Close-up of Iron Age mirror, found at the Duropolis site, with Celtic art motifs on one side
Image Credit: History Hit / The Dorset Museum
From ritual sacrifice to female judges
Bioarchaeological analysis also reveals a darker, more nuanced hierarchy. Dr. Martin Smith identified vitamin C deficiencies (scurvy) in certain skeletons, suggesting distinct dietary tiers and social differentiation. While elite women received elaborate burials, other remains found in storage pits point to potential human sacrifice.
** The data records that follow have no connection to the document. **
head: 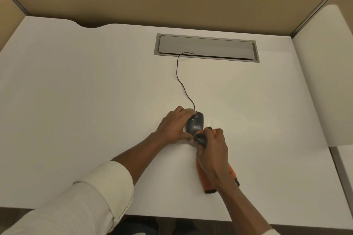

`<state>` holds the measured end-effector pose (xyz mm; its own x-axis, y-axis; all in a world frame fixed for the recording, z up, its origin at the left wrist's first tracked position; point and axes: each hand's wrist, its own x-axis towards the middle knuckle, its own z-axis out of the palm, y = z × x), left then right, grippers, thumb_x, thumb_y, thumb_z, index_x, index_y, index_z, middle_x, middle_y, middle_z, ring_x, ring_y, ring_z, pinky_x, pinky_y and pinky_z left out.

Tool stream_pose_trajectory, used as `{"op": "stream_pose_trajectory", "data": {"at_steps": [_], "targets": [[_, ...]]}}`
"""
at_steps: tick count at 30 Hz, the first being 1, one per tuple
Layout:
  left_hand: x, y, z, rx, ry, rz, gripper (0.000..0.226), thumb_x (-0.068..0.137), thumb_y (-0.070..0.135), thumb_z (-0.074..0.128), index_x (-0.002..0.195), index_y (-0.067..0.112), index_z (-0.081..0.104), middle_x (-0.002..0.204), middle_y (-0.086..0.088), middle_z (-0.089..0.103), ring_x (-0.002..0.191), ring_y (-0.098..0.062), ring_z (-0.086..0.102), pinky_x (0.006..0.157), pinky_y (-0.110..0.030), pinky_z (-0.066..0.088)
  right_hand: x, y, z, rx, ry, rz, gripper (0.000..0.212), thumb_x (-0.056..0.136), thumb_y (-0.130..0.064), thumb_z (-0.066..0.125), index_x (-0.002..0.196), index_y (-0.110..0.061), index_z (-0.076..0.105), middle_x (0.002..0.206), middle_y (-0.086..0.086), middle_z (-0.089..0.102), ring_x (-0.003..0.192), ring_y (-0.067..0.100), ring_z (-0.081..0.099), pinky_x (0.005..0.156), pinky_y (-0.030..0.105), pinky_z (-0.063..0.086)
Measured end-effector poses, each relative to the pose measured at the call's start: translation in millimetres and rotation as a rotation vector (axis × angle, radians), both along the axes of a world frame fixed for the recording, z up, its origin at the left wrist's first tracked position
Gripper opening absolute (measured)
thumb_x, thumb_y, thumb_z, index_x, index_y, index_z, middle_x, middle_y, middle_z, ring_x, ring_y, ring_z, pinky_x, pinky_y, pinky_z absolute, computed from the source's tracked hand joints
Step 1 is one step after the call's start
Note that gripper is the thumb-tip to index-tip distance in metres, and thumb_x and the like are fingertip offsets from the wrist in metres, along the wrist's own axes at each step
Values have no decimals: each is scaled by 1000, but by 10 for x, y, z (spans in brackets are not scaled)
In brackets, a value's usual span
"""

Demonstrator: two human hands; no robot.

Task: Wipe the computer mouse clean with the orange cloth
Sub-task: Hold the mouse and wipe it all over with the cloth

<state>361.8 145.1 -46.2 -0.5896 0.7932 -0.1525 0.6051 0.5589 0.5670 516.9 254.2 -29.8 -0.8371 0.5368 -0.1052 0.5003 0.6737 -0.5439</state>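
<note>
A black wired computer mouse (195,123) sits on the white desk (76,101), right of centre. My left hand (174,125) grips its left side, fingers curled over the front and thumb at the near end. My right hand (213,151) holds the orange cloth (203,179) bunched in its fingers and presses it against the mouse's near end. The rest of the cloth, dark along its edge, trails under my right wrist onto the desk. The near end of the mouse is hidden by the cloth and fingers.
The mouse's thin black cable (180,80) runs away from me into a grey cable hatch (206,47) set in the desk. Tan partition walls (172,0) close the back and sides. A white side panel (324,82) stands at the right.
</note>
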Motion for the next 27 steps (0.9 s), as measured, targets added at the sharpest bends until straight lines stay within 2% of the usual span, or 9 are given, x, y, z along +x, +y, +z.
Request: {"op": "stream_pose_trajectory", "data": {"at_steps": [6, 12, 15, 18, 20, 22, 24, 26, 27], "targets": [[-1, 5, -11, -20, -12, 2, 93, 67, 52, 93, 145, 26, 49, 139, 12, 56, 124, -16, 48, 94, -42, 53, 308, 82, 56, -161, -5, 70, 26, 90, -9, 72, 109, -25, 74, 101, -8, 56, 84, 11, 61, 71, 8, 41], [29, -25, -72, -29, -88, 17, 114, 63, 56, 93, 156, 31, 33, 150, 10, 48, 136, -16, 41, 102, -48, 54, 464, 254, 257, -431, 151, -151, 21, 93, -16, 78, 105, -33, 74, 107, -19, 70, 98, 3, 68, 83, 10, 52], [41, -59, -91, -1, -163, 25, 136, 63, 61, 93, 168, 30, 12, 174, 12, 20, 155, -16, 27, 119, -41, 40, 498, 337, 395, -625, 230, -213, 40, 92, -14, 78, 120, -42, 73, 120, -22, 73, 111, -3, 67, 91, 22, 57], [103, -82, -74, -34, -184, 74, 138, 69, 60, 91, 169, 32, 0, 178, 15, -1, 163, -17, 12, 125, -43, 29, 512, 415, 462, -838, 297, -251, 50, 92, -15, 79, 131, -45, 68, 123, -19, 72, 112, 4, 70, 85, 27, 63], [229, -86, -4, -22, -172, 163, 123, 77, 57, 88, 168, 29, 11, 178, 8, 5, 162, -20, 18, 127, -45, 31, 508, 441, 470, -1003, 337, -269, 47, 94, -19, 76, 134, -41, 67, 124, -15, 73, 113, 10, 72, 83, 31, 64], [374, -101, 112, 96, -182, 286, 91, 83, 47, 87, 157, 25, 39, 167, 2, 35, 147, -20, 46, 119, -44, 45, 484, 433, 448, -1139, 360, -283, 41, 95, -20, 72, 134, -34, 68, 127, -7, 73, 115, 16, 73, 82, 34, 63], [507, -132, 249, 242, -241, 430, 45, 90, 37, 83, 129, 25, 66, 134, 9, 65, 117, -8, 65, 103, -39, 58, 436, 384, 420, -1196, 374, -303, 34, 97, -16, 69, 129, -29, 71, 128, -2, 73, 113, 21, 73, 81, 35, 62], [641, -184, 404, 302, -335, 594, 10, 98, 36, 74, 105, 29, 74, 104, 21, 75, 98, 2, 69, 90, -31, 62, 378, 308, 397, -1176, 394, -368, 31, 95, -11, 71, 123, -26, 72, 123, -1, 75, 109, 22, 74, 80, 37, 62], [704, -218, 483, 324, -361, 670, 6, 100, 37, 71, 99, 32, 74, 95, 23, 75, 94, 4, 69, 83, -26, 60, 349, 268, 392, -1156, 410, -403, 30, 93, -9, 73, 118, -24, 73, 119, 0, 76, 107, 22, 74, 80, 36, 61]]}}
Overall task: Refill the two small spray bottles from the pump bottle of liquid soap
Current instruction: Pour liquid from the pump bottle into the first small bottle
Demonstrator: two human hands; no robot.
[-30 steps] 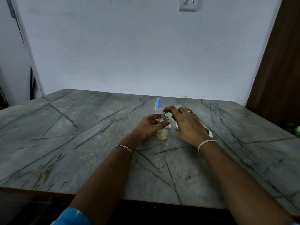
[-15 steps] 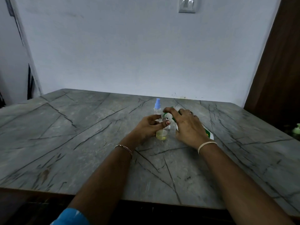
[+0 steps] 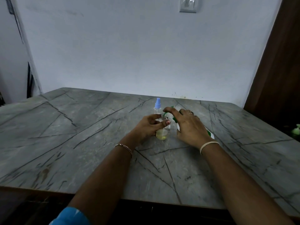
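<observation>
A small clear spray bottle (image 3: 162, 134) with its top off stands mid-table, yellowish liquid in its bottom. My left hand (image 3: 146, 127) grips it around the middle. A white pump bottle (image 3: 211, 135) with a green pump head (image 3: 167, 112) stands just right of it, mostly hidden under my right hand (image 3: 190, 127). That hand lies over the pump bottle, index finger stretched onto the green nozzle above the open neck. A second small spray bottle (image 3: 157, 106) with a blue sprayer stands just behind.
The grey marble table (image 3: 81, 135) butts against a pale wall. A dark wooden door (image 3: 279, 70) stands at the right. A green object (image 3: 296, 131) shows low at the right edge. The table's front edge runs close to my body.
The view has tilted slightly. Both hands stay on the bottles in nearly the same pose; my right index finger remains on the pump nozzle.
</observation>
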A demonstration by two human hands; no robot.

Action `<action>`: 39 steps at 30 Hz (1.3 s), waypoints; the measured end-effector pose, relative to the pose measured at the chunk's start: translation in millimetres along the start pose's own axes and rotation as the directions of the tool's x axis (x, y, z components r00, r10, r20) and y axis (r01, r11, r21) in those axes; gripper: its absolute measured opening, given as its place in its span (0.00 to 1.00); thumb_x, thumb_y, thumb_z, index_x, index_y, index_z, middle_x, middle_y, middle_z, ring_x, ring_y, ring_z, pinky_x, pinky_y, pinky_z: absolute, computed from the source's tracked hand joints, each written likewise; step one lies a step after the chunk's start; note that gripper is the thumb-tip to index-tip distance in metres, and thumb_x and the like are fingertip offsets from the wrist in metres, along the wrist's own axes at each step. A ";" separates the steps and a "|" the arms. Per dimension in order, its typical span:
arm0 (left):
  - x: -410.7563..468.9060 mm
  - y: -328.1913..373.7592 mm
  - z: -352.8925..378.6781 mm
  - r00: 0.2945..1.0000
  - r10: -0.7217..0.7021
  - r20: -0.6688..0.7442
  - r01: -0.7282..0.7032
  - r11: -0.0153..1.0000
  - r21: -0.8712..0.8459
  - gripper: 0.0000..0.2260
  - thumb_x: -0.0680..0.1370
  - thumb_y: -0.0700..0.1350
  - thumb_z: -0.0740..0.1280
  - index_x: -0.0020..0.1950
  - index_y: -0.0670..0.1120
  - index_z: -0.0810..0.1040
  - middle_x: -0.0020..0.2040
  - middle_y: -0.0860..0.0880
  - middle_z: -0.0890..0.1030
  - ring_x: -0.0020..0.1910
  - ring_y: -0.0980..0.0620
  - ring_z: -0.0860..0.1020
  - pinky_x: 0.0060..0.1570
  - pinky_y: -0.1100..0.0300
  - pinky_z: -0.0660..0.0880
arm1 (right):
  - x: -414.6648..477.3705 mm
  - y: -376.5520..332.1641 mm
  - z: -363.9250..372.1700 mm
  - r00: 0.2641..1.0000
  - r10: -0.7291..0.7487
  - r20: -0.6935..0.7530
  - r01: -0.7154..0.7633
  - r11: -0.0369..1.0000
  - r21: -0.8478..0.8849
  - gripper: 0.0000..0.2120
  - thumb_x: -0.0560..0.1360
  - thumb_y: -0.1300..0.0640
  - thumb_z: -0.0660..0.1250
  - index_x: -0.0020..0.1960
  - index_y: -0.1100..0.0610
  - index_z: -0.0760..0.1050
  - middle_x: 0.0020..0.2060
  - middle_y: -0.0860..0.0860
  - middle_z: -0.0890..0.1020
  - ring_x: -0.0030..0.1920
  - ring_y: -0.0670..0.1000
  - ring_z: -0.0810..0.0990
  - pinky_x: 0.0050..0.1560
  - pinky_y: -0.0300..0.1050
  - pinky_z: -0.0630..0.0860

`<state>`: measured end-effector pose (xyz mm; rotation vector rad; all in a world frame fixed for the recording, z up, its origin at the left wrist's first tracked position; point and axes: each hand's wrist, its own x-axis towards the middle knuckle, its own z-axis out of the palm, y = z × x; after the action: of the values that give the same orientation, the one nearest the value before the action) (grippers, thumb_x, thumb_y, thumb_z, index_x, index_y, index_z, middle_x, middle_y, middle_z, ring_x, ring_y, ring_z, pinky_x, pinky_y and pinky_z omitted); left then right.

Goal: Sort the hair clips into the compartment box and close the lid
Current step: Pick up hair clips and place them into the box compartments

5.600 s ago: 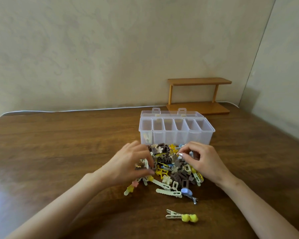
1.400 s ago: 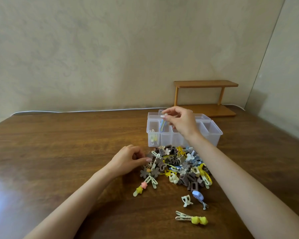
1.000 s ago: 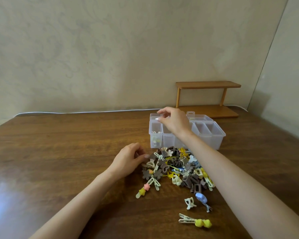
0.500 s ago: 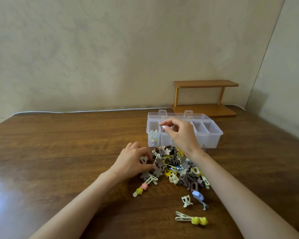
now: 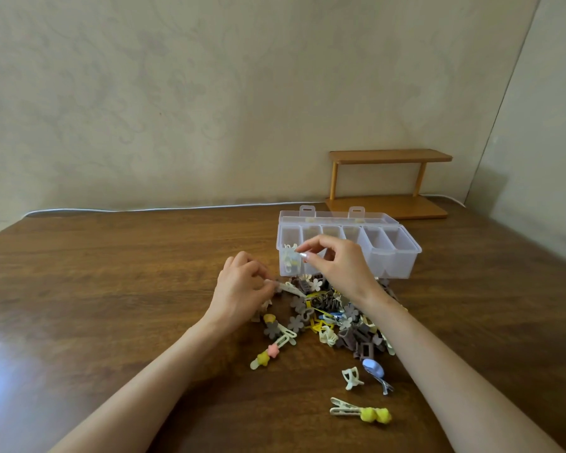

Yet for the living, the roundhouse served as a sophisticated political hub. Therese Kearns of Butser Ancient Farm points to ancient origins of the “Brehon Laws” – suggesting women held high-status roles as Druids, poets, judges and healers.
The end of an era
The arrival of the Roman Legions in 43 AD imported a rigid patriarchal hierarchy that effectively ended this age of female power. As Roman law took hold, the ancient custom of matrilocality faded.
However, now, by combining archaeology, history, and DNA, we are finally reading the biographies of the women who truly ruled the land.